First, your organization must allocate a file staging area on a filesystem that you can expose to Globus. The directory structure of this staging area for your staged files isn't important to anyone outside your organization, as long as all of the files staged there can be made accessible to Globus (and transitively, to the DTS). Recall, though, that the path element in the Frictionless DataResource metadata specification for each file should match your staging area's directory structure--otherwise, the DTS won't be able to locate your file.

Probably the most important decision you'll make about the staging area is the directory in the filesystem that serves as the effective "root" directory for the staging area. This "root" directory determines the root path you'll use when you create a Globus guest collection that allows the DTS to access its files.

The DTS is a work in progress, and we haven't yet worked out all the details for handling private or embargoed datasets. We're interested to hear your opinions on this and other topics!

Exposing Your Staging Area to Globus

If your organization has a Globus subscription, you'll have an easy time configuring a file staging area that can be integrated with the DTS. Globus has extensive documentation to help you understand how to share your data effectively.
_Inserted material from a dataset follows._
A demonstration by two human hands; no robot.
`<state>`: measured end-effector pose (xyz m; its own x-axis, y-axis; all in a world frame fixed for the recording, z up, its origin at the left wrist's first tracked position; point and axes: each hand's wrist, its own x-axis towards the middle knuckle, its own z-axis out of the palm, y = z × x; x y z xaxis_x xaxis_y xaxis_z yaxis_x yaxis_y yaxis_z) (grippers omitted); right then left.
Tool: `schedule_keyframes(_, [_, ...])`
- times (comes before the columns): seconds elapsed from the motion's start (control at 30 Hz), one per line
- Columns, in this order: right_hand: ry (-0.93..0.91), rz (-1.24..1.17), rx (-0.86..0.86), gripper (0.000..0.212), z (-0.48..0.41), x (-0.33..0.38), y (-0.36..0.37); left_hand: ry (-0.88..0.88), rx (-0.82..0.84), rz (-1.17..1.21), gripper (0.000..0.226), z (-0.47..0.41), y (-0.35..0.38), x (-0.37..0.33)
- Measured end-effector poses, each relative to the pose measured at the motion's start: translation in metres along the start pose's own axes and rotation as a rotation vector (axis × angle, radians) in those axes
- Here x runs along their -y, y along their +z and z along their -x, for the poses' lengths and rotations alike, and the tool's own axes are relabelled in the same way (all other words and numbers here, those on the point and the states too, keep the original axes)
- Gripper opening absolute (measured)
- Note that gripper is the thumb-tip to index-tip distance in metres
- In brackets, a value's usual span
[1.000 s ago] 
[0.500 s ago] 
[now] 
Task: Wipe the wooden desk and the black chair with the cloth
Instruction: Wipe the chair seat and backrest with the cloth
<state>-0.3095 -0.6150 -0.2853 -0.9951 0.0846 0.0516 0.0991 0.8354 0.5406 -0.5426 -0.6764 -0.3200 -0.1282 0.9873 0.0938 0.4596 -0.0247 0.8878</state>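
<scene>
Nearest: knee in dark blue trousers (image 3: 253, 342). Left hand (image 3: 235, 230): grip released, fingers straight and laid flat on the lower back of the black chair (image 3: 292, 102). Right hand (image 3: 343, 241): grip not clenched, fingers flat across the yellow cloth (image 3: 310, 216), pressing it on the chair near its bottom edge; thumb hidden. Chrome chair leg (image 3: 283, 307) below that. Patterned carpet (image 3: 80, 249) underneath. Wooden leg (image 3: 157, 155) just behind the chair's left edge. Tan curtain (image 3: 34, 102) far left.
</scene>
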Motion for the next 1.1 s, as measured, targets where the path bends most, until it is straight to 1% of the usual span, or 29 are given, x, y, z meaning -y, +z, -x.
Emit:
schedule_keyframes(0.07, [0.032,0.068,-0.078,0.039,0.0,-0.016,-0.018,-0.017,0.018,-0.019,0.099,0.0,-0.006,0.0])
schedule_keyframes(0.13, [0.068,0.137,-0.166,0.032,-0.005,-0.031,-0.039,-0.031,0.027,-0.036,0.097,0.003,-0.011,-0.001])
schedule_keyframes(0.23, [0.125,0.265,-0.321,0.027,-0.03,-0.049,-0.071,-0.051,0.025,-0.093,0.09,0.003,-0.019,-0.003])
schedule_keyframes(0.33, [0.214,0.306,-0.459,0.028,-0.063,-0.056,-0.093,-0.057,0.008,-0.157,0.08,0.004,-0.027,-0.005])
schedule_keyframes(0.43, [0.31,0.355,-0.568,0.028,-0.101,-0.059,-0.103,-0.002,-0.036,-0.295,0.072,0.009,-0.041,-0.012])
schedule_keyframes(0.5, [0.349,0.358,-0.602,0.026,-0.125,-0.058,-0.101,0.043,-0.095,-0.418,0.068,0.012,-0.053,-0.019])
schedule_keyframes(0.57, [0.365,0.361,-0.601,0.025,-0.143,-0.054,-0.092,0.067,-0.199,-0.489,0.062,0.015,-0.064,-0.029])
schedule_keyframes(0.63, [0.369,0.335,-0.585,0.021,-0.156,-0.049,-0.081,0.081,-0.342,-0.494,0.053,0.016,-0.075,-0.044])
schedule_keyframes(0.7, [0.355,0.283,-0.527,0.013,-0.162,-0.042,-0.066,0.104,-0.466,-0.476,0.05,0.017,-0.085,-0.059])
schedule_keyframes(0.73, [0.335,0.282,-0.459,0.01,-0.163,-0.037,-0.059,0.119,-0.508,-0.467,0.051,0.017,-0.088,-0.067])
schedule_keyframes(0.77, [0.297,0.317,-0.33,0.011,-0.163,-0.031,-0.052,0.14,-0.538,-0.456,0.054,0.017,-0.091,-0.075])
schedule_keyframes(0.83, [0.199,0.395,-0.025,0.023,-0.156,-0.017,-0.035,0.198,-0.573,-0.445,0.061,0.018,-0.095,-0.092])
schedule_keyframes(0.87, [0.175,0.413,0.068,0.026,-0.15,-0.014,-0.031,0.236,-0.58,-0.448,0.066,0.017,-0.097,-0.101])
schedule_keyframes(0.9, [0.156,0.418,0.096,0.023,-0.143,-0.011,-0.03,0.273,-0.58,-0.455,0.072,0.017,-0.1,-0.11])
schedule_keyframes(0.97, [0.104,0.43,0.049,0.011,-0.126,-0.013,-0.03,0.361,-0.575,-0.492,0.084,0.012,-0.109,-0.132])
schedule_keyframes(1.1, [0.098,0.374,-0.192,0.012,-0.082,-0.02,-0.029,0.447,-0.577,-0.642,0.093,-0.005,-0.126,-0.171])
To make your staging area available to the DTS, you'll need to set up a Globus guest collection. The following links can help you configure your Globus setup:

  • How to Share Data Using Globus: a step-by-step guide to creating a guest collection that can serve as a staging area for your organization
  • Storage Connector Usage Guides: a landing page for documentation about Globus's connectors, which allow you to access data stored on other platforms like Amazon S3 and Google Cloud Storage
  • The Modern Research Data Portal: an article describing a design pattern for providing secure, scalable, and high performance access to research data
  • Globus Connect Server: information about how Globus can be deployed within your organization (probably most useful to an IT department!)

In particular, the first link walks you through the steps of creating a guest collection. When you've set up a guest collection in which you can stage files for transmission and receipt, the DTS team can work with you to authorize the Data Transfer Service to use this guest collection so it can access these files.